For the writing I used a standard calligraphy pen. I attempted to make my own quills, but the quality of feathers that were readily available was so poor I couldn’t get anywhere near a fine enough point to do the lettering. The ink is standard, too, although I did make sure to by natural, organic ink (which smelled a bit like my favorite Mongolian barbecue, so every time I spent an evening writing, I always wanted that for dinner!) to make sure that I got as close to medieval materials as possible.

Regarding the sizing, I’m not actually sure what I used!  It was whatever the papermaking teacher had in stock and recommended to me. I can definitely find out and post the results here!

Questions From The Audience

Probably I missed this discussion, but what are you doing with the codex when it’s done?

Jess Ehinger

The honest answer: I don’t know.  I have toyed with the idea of giving it as a present to various people, but this book was quiet selfishly made for myself.

The text from The Book of the Duchess  was selected to induce a catharsis after my boyfriend and I split, so I chose sections that are all about the loss of companionship and rather elegaic, along the lines of how most people interpret BotD.  However, as I’ve been transcribing the poem, I keep thinking back to an article I read while writing on BotD in college which argued that the poem wasn’t an elegy, but a celebration of death, endings, and transitions to new things.  So, that’s how I’ve come to view the text for myself, and I’m not sure that if I gave it away it would mean as much to the recipient as it means to me, right now.

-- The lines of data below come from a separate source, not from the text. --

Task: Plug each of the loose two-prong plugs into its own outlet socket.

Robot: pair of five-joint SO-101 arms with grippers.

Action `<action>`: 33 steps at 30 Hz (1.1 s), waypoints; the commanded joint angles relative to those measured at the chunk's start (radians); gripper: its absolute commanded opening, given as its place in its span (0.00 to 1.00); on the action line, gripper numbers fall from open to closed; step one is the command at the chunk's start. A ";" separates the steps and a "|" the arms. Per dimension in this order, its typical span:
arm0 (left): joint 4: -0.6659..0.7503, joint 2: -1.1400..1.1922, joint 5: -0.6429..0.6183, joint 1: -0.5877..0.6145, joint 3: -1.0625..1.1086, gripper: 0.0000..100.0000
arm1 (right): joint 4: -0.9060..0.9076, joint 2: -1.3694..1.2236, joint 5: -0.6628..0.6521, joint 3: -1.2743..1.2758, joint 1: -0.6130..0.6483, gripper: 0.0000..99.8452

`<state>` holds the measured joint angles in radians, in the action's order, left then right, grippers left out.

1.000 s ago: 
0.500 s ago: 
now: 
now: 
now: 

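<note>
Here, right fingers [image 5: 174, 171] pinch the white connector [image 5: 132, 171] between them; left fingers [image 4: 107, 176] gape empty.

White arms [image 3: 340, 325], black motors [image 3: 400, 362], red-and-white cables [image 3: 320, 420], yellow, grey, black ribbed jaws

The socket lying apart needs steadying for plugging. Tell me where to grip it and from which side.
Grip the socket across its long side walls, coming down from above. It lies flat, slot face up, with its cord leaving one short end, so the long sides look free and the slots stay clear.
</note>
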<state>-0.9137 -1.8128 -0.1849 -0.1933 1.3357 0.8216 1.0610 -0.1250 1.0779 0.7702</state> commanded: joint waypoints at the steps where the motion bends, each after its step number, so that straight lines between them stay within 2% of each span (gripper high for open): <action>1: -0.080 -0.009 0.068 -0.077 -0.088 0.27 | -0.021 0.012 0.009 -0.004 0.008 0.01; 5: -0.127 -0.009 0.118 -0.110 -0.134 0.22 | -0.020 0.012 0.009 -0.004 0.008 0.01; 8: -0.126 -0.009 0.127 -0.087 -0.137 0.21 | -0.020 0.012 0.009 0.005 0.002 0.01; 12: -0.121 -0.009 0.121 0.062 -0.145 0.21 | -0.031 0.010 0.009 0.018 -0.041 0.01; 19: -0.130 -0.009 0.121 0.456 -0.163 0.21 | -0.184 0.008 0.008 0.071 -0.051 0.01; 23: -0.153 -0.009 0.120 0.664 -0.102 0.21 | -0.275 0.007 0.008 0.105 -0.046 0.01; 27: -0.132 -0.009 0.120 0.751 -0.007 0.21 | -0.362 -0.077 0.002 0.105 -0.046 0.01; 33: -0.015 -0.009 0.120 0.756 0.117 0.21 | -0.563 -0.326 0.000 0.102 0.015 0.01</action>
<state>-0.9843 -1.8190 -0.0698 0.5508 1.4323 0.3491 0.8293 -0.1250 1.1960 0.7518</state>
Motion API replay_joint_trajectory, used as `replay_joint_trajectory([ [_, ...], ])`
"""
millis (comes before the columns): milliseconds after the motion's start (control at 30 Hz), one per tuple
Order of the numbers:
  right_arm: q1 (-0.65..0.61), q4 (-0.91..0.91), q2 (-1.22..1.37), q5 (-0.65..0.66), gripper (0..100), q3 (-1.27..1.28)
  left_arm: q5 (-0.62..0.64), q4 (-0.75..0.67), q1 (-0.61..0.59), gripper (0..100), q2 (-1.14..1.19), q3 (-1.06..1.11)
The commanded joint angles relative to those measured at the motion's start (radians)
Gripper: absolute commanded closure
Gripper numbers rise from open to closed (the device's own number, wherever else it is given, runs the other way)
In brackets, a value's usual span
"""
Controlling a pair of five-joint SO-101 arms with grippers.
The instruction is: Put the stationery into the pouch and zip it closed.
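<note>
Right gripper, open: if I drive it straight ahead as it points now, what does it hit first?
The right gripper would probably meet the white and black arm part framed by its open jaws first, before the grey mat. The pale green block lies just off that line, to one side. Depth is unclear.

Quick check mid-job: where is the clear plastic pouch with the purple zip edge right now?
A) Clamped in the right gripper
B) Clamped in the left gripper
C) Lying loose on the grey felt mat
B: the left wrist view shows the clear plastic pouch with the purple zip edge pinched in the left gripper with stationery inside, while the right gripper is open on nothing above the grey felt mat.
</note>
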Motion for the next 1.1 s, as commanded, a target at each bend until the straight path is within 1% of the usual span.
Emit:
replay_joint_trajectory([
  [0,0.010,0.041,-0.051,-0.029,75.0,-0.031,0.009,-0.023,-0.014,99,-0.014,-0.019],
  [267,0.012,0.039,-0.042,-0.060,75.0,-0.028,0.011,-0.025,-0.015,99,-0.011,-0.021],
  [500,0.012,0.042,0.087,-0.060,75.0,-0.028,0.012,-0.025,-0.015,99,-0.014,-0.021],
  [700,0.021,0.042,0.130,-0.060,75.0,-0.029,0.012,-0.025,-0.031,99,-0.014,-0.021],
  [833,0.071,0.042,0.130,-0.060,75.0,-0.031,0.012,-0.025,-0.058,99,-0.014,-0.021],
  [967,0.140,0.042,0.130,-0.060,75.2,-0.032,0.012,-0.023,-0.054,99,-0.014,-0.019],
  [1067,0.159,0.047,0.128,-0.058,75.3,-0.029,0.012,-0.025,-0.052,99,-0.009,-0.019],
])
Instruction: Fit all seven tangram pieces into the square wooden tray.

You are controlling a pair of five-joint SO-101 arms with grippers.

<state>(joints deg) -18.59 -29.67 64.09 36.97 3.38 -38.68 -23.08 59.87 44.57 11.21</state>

So, probably it will go on my bookshelf at home, or perhaps I will frame it laying open to a favored page, like they do with other display manuscripts.

Binding and Sewing

And now: the binding.

I’m binding my book by the coptic method, which involved using two different strings and sewing.  I am bad at sewing, so this was quite an endeavour.  The first step was to punch holes in the pages using an awl and a guide sheet:

After which I sewed each set of pages in:

In retrospect, I wish I had chosen other colours than sage green and blue, but oh well.

The Last Word

Last word, ink still wet.  I’m kind of sad now to have finished it, but the binding and leaf-laying are still to go.  Still, perfecting my pretty faux Anglicana was fun and I enjoyed how much effort it took to scratch out the words.

The Final Push

“And for as moche as in the wrytyng of the same [book] my penne is worn / myn hande wery & not stedfast myn eyen dimmed with ouermoche lokyng on the whit paper / and my corage not so prone and redy to laboure as hit hath ben.”

From Caxton’s Epilogue to Book III of The Recuyell of the Historyes of Troye.

 I first came across this quote while writing on Caxton for my master’s dissertation at Oxford and as I struggled through the final days of writing that, these sentiments remained uppermost in my mind.  They’ve come back to me again as I make the final push towards completing my scrivening of this project ahead of my meeting with my bookmaking instructor Tuesday, when I will finally makes the cover boards for the codex and sew the binding.